**What is required:** Please quote exactly the opening lines of the data, from the first line to the one where "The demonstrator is" appears.

**Provided material:**
▬▬▬▬▬▬
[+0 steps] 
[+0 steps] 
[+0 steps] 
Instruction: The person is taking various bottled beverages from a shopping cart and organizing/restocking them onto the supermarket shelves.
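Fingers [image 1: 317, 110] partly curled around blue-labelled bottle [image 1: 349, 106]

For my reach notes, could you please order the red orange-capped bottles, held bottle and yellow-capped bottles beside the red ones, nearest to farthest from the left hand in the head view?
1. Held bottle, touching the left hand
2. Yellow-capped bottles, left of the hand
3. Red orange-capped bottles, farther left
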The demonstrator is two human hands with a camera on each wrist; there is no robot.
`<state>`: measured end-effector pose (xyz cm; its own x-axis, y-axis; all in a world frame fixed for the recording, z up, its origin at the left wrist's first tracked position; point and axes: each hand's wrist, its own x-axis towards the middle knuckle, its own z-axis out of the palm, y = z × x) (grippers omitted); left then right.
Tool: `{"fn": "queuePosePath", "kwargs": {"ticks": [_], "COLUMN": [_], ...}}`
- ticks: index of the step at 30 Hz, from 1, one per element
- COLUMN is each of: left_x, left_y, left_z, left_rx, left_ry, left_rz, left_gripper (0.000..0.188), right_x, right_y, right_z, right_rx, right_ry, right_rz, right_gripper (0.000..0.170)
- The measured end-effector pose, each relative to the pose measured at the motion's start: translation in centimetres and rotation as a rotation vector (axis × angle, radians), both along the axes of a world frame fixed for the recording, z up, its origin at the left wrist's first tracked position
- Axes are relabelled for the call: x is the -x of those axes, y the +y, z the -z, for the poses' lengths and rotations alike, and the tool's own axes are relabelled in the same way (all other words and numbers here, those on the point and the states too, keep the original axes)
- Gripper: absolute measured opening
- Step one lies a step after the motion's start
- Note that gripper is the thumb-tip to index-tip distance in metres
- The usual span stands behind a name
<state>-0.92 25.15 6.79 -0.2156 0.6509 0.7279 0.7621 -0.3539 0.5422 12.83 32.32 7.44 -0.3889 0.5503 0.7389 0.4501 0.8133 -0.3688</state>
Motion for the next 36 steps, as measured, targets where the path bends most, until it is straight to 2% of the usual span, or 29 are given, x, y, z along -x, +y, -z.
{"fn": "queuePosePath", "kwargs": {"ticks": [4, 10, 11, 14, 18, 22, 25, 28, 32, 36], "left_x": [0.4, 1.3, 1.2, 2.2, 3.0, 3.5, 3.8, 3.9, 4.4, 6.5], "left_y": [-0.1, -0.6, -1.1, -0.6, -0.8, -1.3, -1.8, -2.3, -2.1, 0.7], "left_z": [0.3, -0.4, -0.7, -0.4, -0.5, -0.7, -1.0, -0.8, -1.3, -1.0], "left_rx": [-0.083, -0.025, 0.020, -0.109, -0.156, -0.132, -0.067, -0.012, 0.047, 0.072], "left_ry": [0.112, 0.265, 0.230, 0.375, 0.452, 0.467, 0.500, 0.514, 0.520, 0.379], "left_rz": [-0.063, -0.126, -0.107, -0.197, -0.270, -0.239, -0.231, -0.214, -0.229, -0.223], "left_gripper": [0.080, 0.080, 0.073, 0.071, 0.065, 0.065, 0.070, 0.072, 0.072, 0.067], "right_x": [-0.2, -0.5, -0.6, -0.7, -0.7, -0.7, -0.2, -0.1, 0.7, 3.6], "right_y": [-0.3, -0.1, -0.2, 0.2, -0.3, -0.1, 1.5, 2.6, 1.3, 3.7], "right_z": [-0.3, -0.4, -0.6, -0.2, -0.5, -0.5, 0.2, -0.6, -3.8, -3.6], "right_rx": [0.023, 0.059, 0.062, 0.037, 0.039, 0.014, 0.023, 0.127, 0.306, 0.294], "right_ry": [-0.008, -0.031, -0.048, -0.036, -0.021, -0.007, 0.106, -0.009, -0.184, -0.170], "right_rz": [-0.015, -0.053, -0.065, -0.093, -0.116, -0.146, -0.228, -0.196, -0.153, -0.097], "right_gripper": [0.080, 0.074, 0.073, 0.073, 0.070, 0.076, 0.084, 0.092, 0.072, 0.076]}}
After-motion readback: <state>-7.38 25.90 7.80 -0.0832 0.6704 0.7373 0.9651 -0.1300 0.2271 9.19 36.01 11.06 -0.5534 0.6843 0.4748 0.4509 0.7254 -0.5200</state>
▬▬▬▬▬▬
**Reply to the exercise:**
[+0 steps] 
[+0 steps] 
[+0 steps] 
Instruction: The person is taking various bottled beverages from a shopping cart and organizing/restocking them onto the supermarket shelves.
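Fingers [image 1: 317, 110] partly curled around blue-labelled bottle [image 1: 349, 106]

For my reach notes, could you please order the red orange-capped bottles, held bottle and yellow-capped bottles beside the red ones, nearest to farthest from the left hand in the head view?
1. Held bottle, touching the left hand
2. Yellow-capped bottles, left of the hand
3. Red orange-capped bottles, farther left
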The demonstrator is two human hands with a camera on each wrist; there is no robot.

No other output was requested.